Indeed serialization is designed to retain audiences and when done correctly it does (see again popular soaps, Claremont X-Men before the split into several mutant titles).
sopas might not be the best example of this, actually. the traditional daytime soaps are doing really poorly in the US right now, and are generally being phased out for talk shows and the like. traditional nighttime adult soaps have never really gotten back to the mid-80s heyday of Dallas and Dynasty.

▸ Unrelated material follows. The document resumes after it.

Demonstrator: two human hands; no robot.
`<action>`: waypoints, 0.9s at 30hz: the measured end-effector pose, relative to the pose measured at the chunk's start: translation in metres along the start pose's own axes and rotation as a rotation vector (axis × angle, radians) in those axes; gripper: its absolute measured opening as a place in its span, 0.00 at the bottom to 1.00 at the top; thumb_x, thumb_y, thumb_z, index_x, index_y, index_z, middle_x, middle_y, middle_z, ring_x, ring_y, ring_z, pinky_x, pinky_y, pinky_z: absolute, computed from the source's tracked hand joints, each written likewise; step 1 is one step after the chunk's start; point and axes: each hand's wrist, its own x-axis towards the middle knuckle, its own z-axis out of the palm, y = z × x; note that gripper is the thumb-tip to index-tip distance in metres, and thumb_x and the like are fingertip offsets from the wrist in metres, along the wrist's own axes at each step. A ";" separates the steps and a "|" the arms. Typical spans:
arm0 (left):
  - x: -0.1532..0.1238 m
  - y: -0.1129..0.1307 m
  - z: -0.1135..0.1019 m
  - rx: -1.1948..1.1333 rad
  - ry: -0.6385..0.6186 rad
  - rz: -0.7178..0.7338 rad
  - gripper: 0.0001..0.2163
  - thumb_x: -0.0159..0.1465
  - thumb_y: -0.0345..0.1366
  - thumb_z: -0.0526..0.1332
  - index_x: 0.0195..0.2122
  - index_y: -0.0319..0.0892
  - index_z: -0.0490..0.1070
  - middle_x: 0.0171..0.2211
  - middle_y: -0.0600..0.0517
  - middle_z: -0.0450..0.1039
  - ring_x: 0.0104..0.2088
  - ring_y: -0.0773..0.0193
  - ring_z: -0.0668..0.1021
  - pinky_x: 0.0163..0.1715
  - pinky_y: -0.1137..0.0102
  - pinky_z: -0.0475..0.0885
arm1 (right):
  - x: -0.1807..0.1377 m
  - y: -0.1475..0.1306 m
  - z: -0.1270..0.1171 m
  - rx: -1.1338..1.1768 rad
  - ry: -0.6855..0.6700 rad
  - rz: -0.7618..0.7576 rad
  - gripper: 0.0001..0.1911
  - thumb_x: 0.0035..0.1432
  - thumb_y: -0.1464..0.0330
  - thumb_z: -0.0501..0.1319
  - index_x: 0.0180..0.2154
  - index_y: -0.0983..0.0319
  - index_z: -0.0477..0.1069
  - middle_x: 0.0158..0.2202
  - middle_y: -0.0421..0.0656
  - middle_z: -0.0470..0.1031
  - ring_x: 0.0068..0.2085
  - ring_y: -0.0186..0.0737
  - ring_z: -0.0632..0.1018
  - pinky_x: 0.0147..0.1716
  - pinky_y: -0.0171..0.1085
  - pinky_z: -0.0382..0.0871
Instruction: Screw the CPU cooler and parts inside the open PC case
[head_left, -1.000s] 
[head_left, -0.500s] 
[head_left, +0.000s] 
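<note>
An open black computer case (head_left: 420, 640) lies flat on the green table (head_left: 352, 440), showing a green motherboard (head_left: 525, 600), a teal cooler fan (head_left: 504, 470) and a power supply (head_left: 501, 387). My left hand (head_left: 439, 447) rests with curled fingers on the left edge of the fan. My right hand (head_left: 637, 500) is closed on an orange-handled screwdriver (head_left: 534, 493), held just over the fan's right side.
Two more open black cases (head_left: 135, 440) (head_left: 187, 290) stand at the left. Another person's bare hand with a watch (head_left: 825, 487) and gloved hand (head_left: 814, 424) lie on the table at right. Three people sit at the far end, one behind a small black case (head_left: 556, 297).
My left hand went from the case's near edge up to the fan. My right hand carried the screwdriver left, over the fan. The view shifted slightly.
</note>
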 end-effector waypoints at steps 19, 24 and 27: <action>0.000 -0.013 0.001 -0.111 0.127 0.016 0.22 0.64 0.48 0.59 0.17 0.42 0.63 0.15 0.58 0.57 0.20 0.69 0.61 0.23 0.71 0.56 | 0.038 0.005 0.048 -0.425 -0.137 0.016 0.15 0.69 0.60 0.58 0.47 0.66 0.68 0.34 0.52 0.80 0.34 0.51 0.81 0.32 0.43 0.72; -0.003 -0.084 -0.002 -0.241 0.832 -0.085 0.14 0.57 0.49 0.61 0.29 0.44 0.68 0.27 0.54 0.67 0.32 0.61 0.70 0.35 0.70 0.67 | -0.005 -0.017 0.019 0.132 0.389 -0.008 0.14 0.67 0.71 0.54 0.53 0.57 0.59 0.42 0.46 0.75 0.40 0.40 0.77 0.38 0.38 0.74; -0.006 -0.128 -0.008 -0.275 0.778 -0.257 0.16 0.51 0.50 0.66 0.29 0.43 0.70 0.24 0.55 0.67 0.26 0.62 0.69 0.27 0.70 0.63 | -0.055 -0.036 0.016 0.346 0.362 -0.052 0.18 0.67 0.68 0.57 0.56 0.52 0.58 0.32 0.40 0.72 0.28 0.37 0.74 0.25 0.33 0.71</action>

that said, it is true that serialization in some sense is a more widespread phenomenon in the non-soap parts of TV than it ever has been before. in general, most sitcom episodes in the past were totally self-contained (e.g. every single episode of Gilligan's Island starts and ends with them in the same situation), whereas now i can't think of a single sitcom which isn't serialized to some degree. even though each episode more-or-less stands alone, Friends and Will & Grace and the like have season-length story arcs. however, most episodes do little to advance the overall plot and are primarily intended to be self-contained comedies. major events and turning points happen in a few critical episodes, usually timed for the beginning of the season, November sweeps, February sweeps, and the end of the season.
there's also a whole genre of light drama shows like Buffy, X-Files, Smallville, and the like which have a similar structure, and though they tend to be a little tighter in terms of coherence around the main story arcs, there's still a division between everyday shows and "event" shows. X-Files is a great example of this: most shows are self-contained investigations of the freak of the week, but a few episodes per season advance the core conspiracy storyline.
i think the key advantage of this story structure is the balance between accessability and development over time. casual viewers can drop in and out and catch the odd episode here and there without feeling too lost. viewers who like the central storyline only have to catch a few major events per year to keep up, and can watch or not watch the others at their leisure. obsessive fans can watch it all.
comics, presently, don't have that balance. the casual reader has been taken out of the picture, really, by the rapidly declining ratio of content to price and the move to direct sales, and fewer and fewer serious readers have any real motivation to grab monthlies unless they're pretty sure they aren't going to be collected as trades.
i think the ideal would be to have cheap, fun, accessible, largely self-contained monthlies available all over the damn place, and then trades which come out once or twice a year and chronicle the major events and turning points in a developing story arc. the continuity between the two formats would be very loose, and primarily related to changes in costumes, settings, and casts of characters.
for example, let's look at JLA. each month, a comic comes out called JLA comes out and features the Justice League fighting some bad guy or solving some problem. it's a self-contained story with a beginning, a middle, and an end, it's aimed primarily at kids, and it costs less than a dollar. it's available in malls and bookstores and newsstands.
then, say, twice a year, a big trade comes out in the direct sales market. there are advertisements for it all over the monthlies as it approaches, but it's not mentioned in the stories themselves. it contains the equivalent of one complete story arc in current comics, and builds on the story arc from the previous trade and sets up for the next one. it leaves things closed enough that the JLA could realistically be in a position to move on and deal with random episodic baddies for a few months until the next Big Event, but leaving clear dangling plot threads and avenues for future exploration.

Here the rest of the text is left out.